> [Recorded information]:
╔══
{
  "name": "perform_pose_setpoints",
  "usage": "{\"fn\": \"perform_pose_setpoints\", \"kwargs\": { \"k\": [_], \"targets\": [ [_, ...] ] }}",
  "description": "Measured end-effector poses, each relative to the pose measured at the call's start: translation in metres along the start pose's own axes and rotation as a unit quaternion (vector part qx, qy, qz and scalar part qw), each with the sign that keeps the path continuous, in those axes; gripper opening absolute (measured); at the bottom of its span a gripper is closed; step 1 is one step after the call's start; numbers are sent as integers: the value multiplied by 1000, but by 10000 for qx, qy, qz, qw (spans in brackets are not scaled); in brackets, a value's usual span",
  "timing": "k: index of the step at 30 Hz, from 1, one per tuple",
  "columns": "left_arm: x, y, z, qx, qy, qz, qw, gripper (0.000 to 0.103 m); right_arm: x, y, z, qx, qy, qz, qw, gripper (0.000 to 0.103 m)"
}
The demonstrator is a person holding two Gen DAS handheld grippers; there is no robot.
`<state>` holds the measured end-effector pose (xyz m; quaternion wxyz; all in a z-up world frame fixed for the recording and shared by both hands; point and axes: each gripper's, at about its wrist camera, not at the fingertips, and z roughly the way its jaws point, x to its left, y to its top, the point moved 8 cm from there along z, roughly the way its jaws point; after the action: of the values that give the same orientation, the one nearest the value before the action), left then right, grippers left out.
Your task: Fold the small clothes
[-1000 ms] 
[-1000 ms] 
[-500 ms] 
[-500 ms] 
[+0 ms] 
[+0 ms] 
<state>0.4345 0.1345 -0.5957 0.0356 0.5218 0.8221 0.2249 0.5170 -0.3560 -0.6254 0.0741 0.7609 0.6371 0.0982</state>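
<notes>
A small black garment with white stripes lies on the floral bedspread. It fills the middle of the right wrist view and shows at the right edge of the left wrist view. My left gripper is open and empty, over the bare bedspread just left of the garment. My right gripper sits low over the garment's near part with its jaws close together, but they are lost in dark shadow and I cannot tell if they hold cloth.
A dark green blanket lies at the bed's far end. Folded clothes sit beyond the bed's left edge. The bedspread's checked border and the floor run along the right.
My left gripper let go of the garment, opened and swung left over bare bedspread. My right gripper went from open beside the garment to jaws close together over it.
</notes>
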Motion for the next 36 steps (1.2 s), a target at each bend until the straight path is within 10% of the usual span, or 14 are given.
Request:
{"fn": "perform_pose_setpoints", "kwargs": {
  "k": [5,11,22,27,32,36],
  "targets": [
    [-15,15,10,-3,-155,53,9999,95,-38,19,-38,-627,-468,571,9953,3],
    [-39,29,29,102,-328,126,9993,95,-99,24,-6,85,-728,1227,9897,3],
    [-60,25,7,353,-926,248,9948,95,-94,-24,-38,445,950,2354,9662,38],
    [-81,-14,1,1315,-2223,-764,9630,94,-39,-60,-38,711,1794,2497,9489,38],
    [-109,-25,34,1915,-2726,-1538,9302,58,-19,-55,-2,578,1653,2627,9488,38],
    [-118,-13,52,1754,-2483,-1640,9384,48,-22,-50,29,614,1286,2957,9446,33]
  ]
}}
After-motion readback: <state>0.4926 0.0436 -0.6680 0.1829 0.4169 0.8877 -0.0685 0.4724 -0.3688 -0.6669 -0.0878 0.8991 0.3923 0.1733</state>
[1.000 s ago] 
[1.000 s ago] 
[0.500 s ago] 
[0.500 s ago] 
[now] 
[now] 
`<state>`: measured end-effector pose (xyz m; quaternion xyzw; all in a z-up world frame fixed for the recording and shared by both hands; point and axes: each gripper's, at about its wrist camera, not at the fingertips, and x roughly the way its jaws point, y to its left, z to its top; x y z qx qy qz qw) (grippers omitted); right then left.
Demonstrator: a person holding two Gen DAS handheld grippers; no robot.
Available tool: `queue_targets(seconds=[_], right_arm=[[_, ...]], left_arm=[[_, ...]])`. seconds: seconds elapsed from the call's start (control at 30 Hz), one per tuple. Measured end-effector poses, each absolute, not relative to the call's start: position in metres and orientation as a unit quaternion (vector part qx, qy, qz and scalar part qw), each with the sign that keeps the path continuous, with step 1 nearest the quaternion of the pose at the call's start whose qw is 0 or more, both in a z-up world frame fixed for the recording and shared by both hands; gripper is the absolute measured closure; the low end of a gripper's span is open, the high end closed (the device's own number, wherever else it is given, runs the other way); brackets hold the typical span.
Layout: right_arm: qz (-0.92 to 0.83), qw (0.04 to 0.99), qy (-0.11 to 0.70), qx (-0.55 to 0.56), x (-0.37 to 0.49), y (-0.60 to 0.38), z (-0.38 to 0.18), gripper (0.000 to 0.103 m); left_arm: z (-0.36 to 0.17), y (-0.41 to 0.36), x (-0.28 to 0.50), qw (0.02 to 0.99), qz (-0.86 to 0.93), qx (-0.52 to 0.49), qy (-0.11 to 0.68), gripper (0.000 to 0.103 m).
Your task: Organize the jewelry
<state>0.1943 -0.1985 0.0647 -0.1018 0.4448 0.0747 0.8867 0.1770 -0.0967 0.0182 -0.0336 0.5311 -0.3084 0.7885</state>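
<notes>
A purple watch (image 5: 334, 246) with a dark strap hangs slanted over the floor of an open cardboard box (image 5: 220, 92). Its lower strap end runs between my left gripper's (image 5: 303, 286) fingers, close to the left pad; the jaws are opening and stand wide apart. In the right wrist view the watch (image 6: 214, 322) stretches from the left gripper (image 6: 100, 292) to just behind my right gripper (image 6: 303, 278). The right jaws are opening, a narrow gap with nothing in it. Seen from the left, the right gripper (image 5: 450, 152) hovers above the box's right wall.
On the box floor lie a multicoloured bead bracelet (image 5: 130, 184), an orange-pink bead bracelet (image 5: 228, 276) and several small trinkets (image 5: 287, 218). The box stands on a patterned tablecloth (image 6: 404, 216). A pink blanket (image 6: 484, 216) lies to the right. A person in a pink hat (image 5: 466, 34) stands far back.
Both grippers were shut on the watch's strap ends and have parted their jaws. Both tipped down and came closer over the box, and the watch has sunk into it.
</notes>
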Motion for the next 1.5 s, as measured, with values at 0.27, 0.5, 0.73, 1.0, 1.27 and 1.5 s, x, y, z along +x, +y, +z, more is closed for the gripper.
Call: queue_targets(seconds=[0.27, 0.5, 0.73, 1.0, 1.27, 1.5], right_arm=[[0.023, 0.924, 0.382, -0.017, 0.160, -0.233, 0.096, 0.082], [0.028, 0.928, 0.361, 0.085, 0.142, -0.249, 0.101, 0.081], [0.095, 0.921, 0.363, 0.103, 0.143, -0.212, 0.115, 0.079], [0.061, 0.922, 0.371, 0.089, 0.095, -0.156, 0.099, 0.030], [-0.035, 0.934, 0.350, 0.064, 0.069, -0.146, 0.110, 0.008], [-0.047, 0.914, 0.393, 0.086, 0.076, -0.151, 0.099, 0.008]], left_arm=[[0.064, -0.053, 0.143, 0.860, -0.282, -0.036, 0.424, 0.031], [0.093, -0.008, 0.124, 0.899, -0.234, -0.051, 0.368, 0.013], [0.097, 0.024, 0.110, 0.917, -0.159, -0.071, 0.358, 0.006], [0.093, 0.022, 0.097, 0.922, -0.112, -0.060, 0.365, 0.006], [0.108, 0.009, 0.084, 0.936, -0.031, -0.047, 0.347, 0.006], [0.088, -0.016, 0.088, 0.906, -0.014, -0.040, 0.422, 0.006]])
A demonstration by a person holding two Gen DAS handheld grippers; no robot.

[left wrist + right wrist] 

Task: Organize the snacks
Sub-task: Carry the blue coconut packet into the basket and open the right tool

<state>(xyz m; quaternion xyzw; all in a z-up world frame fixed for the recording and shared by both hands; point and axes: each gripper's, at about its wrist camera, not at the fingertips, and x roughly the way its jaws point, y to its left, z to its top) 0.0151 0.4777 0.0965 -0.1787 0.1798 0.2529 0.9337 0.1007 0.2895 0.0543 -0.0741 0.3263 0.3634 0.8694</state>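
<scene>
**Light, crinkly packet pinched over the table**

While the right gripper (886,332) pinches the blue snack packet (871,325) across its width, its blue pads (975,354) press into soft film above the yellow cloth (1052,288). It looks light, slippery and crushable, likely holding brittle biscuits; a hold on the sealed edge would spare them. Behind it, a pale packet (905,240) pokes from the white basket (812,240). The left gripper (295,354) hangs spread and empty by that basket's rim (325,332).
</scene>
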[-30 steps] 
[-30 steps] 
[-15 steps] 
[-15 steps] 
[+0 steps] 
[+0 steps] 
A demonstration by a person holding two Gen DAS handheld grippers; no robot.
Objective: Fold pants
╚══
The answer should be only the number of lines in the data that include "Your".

> [Solution]: 2